**Aim of the task**
The data below should be restated word for word, pictures omitted.

**Data segment**
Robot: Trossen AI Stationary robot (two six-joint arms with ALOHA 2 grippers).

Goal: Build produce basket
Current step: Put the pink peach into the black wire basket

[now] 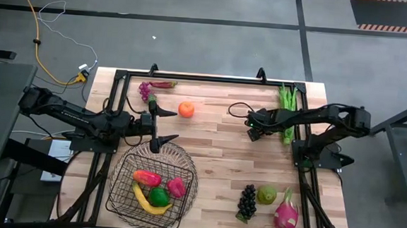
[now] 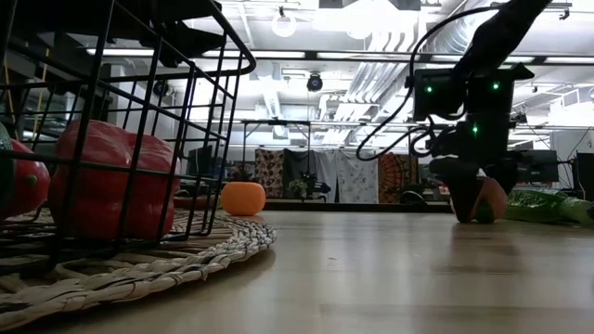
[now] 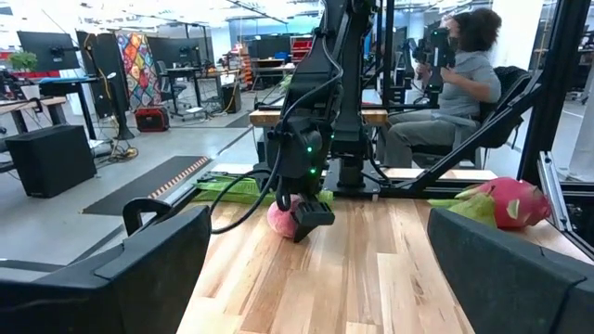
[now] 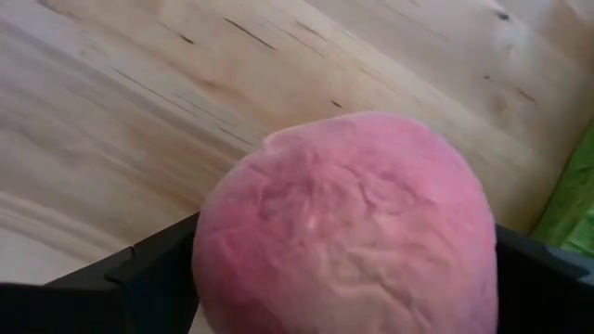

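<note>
Between gripper [image 4: 343,278] fingers, round fuzzy peach [image 4: 345,223]

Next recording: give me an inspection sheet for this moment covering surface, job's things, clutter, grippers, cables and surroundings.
Surface: wooden table, with a woven mat under the basket.
Job's things: basket near the front left, holding a mango, banana, lime and a pink fruit. Loose: orange, purple grapes, green beans, dark grapes, pear, dragon fruit, peach.
Clutter: nothing seen.
Grippers: right gripper open, fingers either side of the peach on the table; left gripper open, empty, just behind the basket's rim.
Cables: yellow cable and white cable on the floor.
Surroundings: seated person beyond the table.
</note>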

**Completed task**
Robot: Trossen AI Stationary robot (two six-joint arms with ALOHA 2 grippers).

Goal: Build produce basket
Current step: Put the pink peach into the black wire basket

[now] 
[now] 
[now] 
[now] 

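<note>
Between gripper [image 4: 343,278] fingers, round fuzzy peach [image 4: 345,223]

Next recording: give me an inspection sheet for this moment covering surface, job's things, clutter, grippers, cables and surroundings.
Surface: wooden table, with a woven mat under the basket.
Job's things: basket near the front left, holding a mango, banana, lime and a pink fruit. Loose: orange, purple grapes, green beans, dark grapes, pear, dragon fruit, peach.
Clutter: nothing seen.
Grippers: right gripper open, fingers either side of the peach on the table; left gripper open, empty, just behind the basket's rim.
Cables: yellow cable and white cable on the floor.
Surroundings: seated person beyond the table.
</note>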

This concludes the output.